Every spring, one of these crews stay at a resort down the road from us. The contractor gets a special rate, and the resort gets extra business during the weeks before fishing season. In anticipation, our local IGA stocks extra tortillas, beans, hot sauce, and similar items that have been moving more slowly all winter. These guys work hard, dark to dark, six days a week. They’re hungry when they get back.
Occasionally, these crews are here at other times of year. They arrive in the night, quietly and unannounced. Their secret mission: To protect vulnerable pine seedlings by battling deer with office supplies. Instead of being issued a shovel, each worker is given small scraps of paper and a loaded stapler. It’s a dirty job, but someone’s got to do it.
© 2011 Al Cambronne
2 thoughts on “This Bud’s Not For You”
Some years ago, I read an article by a Vermont forester who argued that local whitetail populations should be kept to roughly pre-colonial levels (10 deer per square mile, or less). He pointed out that if the more-deer-are-always-better attitude prevails, then forest regeneration patterns, timber economics, and biodiversity are adversely affected. He didn’t mention that he and his fellow foresters might have to run around with staplers, but I suppose that, too, could have been in the back of his mind.

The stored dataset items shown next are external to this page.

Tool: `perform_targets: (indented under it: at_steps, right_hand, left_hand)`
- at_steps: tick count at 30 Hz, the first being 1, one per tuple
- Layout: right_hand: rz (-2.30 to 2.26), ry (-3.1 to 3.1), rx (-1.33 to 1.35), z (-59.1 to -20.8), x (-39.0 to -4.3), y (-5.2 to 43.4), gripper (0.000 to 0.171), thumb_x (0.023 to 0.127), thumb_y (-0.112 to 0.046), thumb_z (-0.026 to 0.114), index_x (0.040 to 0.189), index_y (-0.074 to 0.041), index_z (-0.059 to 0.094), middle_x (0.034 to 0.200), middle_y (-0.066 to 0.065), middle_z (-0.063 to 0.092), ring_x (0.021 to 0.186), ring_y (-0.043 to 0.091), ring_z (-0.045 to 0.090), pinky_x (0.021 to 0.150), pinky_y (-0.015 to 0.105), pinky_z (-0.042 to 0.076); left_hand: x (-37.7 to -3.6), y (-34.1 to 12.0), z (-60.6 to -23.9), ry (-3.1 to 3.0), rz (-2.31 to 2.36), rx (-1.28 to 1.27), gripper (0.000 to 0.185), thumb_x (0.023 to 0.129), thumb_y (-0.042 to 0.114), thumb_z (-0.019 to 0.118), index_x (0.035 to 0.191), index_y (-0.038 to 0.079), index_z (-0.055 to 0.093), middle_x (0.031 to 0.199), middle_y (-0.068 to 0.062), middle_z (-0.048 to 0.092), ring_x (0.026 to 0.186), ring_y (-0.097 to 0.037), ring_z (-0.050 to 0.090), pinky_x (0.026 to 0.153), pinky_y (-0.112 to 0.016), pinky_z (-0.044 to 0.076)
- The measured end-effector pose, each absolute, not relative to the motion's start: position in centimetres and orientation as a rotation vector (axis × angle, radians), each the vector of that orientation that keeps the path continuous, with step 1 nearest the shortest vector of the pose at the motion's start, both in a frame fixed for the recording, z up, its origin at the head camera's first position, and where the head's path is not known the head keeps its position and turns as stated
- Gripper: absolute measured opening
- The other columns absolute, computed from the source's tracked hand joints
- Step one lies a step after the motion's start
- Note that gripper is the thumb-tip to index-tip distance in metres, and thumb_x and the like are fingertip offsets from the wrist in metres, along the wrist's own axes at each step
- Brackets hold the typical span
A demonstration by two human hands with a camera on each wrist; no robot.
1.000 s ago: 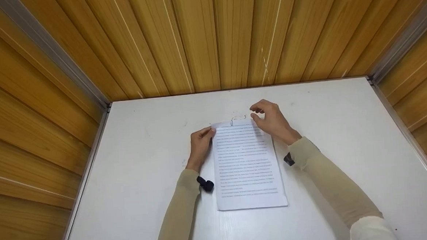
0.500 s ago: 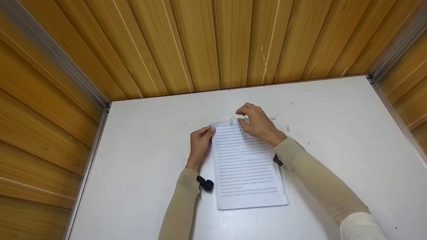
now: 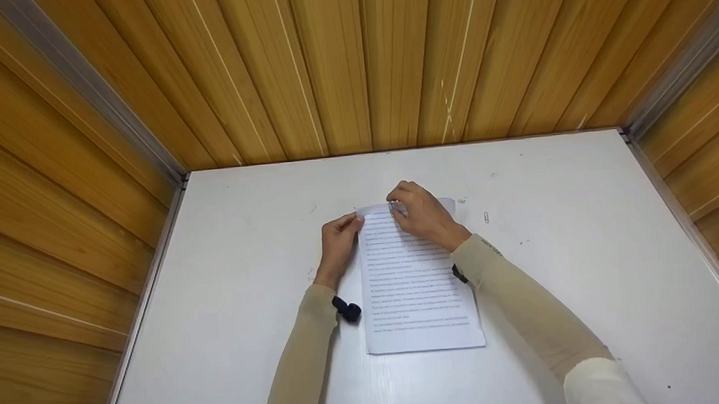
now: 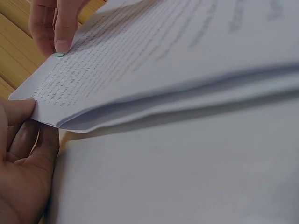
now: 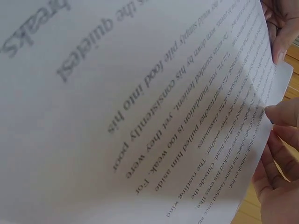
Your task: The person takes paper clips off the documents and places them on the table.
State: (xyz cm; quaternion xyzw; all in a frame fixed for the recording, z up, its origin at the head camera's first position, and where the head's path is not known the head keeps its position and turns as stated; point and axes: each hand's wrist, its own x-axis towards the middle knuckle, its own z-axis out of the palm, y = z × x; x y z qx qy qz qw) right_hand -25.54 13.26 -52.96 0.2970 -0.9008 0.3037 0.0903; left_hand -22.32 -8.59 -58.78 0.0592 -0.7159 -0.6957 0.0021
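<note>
A thin stack of white printed paper sheets (image 3: 418,279) lies lengthwise on the white table top (image 3: 584,264), near its middle, with the lines of black text running across it. At the far short edge of the stack a small metal paper clip (image 3: 390,207) sits over the sheets; in the left wrist view it shows as a greenish glint (image 4: 59,54) under a fingertip. The right hand (image 3: 420,214) reaches in over the top of the page, its forearm in a beige sleeve crossing the right side of the stack, fingers curled and pinching the clip at the paper's edge. The left hand (image 3: 337,243) rests on the table at the stack's far left corner, its forearm running straight back beside the left edge of the paper, thumb on top and fingers beneath, pinching that corner (image 4: 35,109) and lifting it slightly so the sheets fan apart. A second small paper clip (image 3: 486,217) lies loose on the table, well to the right of the hands. Yellow-brown wooden slat walls (image 3: 352,67) close the table in on three sides.
</note>
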Motion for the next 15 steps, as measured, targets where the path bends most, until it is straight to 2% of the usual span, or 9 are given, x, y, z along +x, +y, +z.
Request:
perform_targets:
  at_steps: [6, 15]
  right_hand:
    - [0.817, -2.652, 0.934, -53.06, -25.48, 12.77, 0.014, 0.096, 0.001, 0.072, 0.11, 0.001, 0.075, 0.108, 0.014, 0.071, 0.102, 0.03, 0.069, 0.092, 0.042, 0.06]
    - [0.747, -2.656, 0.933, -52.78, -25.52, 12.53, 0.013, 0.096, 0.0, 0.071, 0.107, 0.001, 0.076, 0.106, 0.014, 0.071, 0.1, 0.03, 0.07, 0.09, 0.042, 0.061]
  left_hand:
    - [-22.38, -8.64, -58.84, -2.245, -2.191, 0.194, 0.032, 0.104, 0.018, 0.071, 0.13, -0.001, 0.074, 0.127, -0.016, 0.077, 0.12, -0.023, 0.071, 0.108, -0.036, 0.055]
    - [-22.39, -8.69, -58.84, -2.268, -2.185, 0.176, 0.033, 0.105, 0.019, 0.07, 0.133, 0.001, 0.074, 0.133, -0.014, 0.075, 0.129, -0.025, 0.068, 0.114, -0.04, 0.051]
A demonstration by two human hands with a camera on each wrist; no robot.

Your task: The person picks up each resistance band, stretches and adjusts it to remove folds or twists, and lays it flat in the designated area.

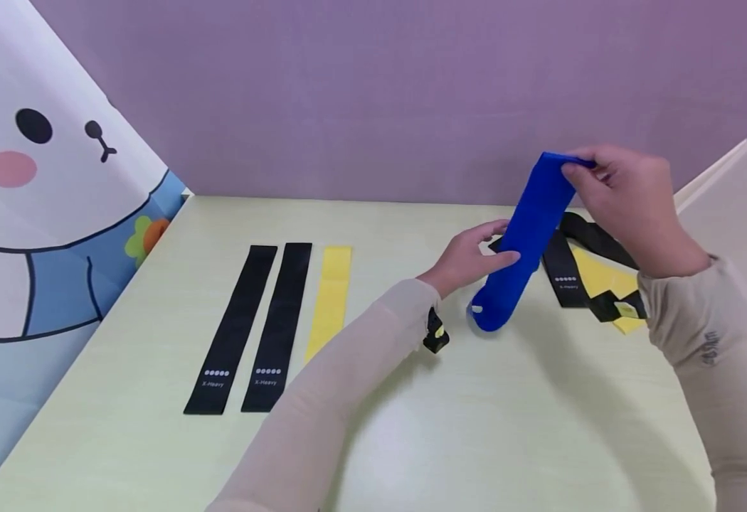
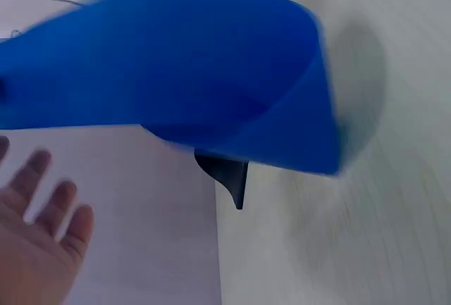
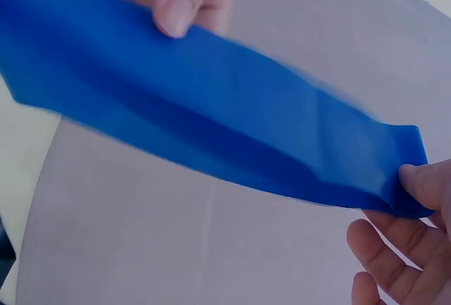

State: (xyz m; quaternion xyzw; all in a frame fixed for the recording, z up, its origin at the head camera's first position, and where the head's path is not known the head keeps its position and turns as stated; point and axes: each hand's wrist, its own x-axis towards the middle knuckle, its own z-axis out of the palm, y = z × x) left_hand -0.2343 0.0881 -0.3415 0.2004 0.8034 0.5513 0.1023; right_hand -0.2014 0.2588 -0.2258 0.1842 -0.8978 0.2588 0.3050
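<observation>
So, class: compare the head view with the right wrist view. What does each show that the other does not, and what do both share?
Only the head view shows the table, two black bands and a yellow band laid side by side, and a pile of bands. Only the right wrist view shows the right thumb pinching the band's end. Both show the blue band, the left hand and the right hand.
</observation>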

Yes, overabundant deer can have quite an impact on natural ecosystems. And in these less natural forests, they apparently make it pretty tough to grow trees.
I don’t know about Vermont, but around here deer hunters seem to have a lot more influence than foresters. And for the average hunter “overabundant deer” would be a puzzling oxymoron. It would be like saying “overabundant beer” or “overabundant ice cream.”